Activity — Within the records below, find each line with the word "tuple" and copy it out.

Source material —
----------------------------------------
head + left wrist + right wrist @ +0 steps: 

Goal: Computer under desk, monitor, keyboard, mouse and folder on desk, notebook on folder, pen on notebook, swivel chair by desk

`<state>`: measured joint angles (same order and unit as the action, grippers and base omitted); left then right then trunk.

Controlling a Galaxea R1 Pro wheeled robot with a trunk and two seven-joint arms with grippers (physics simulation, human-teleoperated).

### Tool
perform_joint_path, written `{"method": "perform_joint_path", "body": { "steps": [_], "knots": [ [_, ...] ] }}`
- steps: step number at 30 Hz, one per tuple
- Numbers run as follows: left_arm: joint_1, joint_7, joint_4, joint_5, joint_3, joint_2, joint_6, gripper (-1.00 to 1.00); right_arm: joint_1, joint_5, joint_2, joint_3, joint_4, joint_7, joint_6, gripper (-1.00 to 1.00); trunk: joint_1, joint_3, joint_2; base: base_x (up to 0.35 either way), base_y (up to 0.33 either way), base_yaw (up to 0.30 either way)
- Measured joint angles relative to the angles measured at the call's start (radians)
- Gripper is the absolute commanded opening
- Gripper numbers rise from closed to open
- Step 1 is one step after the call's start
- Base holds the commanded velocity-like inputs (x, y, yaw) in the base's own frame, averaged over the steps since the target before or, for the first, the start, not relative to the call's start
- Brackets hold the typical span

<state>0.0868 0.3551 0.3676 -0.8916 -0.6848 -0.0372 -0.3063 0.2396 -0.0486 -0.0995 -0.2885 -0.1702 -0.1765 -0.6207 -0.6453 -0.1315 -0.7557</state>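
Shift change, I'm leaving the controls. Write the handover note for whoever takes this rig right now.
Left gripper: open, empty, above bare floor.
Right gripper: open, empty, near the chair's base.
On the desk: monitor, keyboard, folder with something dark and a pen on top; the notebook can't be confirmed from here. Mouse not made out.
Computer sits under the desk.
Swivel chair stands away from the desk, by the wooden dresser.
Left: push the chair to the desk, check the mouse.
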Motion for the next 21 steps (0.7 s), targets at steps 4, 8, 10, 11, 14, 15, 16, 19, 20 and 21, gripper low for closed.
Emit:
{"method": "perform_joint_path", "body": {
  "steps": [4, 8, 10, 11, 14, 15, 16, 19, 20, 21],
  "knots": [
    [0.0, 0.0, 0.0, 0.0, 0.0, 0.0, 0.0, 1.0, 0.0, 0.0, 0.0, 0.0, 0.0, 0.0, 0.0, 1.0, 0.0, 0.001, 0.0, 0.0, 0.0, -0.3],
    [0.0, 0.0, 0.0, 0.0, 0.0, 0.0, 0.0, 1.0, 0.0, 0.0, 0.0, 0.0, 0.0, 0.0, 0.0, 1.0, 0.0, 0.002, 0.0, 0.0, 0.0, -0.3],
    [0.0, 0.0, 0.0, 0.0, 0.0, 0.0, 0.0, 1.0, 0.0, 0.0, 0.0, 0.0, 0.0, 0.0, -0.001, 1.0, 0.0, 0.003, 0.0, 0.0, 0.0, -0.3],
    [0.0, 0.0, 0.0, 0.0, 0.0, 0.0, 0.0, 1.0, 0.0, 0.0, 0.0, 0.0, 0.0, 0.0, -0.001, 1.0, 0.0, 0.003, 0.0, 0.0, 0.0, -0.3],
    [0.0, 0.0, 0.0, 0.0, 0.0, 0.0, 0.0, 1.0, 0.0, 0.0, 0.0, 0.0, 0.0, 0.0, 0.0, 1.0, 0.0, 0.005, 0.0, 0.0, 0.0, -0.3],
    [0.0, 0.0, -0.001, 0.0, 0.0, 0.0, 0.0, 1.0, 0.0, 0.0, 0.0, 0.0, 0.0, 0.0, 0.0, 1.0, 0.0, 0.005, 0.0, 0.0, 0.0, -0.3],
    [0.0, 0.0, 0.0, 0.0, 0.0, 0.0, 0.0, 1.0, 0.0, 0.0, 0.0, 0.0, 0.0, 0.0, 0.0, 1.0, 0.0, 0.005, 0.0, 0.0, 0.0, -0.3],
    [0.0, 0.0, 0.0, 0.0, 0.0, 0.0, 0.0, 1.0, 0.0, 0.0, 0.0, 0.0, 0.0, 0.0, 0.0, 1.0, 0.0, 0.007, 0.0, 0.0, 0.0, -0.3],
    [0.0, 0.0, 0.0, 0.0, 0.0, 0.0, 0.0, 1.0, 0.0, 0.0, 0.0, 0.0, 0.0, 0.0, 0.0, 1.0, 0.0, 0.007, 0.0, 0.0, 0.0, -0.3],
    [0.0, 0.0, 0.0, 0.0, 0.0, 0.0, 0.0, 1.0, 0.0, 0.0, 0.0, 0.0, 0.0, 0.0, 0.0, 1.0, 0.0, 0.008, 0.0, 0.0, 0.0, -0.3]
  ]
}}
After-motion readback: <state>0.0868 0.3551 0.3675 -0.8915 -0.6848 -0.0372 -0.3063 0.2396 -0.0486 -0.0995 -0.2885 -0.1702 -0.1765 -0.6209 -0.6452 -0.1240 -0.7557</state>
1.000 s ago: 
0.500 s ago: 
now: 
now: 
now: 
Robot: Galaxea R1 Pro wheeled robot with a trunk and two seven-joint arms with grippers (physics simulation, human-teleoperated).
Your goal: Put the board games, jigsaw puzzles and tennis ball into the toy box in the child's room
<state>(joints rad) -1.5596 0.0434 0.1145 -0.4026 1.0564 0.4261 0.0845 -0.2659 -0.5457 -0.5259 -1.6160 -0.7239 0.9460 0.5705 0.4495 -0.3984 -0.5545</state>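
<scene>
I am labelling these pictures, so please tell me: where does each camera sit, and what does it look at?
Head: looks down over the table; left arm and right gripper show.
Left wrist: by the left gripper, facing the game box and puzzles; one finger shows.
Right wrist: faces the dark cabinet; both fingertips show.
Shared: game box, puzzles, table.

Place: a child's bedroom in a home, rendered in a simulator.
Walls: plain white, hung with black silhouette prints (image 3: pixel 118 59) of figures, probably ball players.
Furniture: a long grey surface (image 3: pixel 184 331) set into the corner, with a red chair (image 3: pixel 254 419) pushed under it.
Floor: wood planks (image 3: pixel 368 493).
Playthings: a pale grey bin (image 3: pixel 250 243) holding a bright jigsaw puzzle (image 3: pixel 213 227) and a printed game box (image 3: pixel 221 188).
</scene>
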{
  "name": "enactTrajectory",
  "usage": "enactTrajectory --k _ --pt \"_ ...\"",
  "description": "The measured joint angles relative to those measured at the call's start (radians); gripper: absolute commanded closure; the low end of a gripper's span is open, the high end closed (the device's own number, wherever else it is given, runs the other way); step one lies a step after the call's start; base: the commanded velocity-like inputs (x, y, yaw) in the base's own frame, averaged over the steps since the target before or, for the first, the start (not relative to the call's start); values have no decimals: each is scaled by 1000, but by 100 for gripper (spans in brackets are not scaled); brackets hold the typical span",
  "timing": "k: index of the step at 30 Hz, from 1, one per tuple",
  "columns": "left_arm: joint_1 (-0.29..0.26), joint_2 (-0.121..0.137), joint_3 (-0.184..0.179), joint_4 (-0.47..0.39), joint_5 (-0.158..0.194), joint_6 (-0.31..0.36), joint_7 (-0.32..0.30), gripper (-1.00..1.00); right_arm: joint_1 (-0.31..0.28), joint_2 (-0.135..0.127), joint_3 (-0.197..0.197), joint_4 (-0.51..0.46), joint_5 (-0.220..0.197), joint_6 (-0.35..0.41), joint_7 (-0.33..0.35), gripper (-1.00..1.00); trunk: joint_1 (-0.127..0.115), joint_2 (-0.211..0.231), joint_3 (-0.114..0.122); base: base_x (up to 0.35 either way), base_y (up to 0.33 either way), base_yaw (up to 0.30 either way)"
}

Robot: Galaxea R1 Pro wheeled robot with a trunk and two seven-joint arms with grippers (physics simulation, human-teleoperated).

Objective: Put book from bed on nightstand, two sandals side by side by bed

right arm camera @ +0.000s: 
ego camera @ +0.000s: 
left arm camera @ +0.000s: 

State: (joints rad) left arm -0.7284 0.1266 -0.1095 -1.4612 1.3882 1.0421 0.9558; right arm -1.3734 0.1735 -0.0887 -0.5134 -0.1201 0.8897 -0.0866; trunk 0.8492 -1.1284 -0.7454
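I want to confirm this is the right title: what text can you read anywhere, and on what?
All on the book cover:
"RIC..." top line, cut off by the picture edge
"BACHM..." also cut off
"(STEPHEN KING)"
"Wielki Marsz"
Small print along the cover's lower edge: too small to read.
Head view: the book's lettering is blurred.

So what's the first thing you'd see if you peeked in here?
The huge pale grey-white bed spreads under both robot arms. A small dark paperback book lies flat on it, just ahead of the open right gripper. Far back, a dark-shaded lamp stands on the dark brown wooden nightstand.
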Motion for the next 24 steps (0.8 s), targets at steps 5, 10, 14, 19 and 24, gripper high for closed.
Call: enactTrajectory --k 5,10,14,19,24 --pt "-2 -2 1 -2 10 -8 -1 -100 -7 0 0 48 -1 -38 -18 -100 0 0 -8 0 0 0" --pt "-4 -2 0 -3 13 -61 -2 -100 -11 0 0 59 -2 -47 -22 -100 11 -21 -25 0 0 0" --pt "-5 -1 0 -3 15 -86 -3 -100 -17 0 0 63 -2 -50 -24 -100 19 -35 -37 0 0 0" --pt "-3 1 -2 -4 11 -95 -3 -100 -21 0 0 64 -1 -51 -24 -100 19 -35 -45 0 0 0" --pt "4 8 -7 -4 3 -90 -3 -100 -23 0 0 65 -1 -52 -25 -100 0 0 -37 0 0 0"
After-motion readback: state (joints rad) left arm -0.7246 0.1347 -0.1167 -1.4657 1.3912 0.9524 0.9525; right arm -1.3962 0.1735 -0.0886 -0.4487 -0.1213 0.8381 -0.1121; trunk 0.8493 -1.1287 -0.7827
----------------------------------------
Written solution —
- steps: step number at 30 Hz, one per tuple
  "timing": "k: index of the step at 30 Hz, from 1, one per tuple",

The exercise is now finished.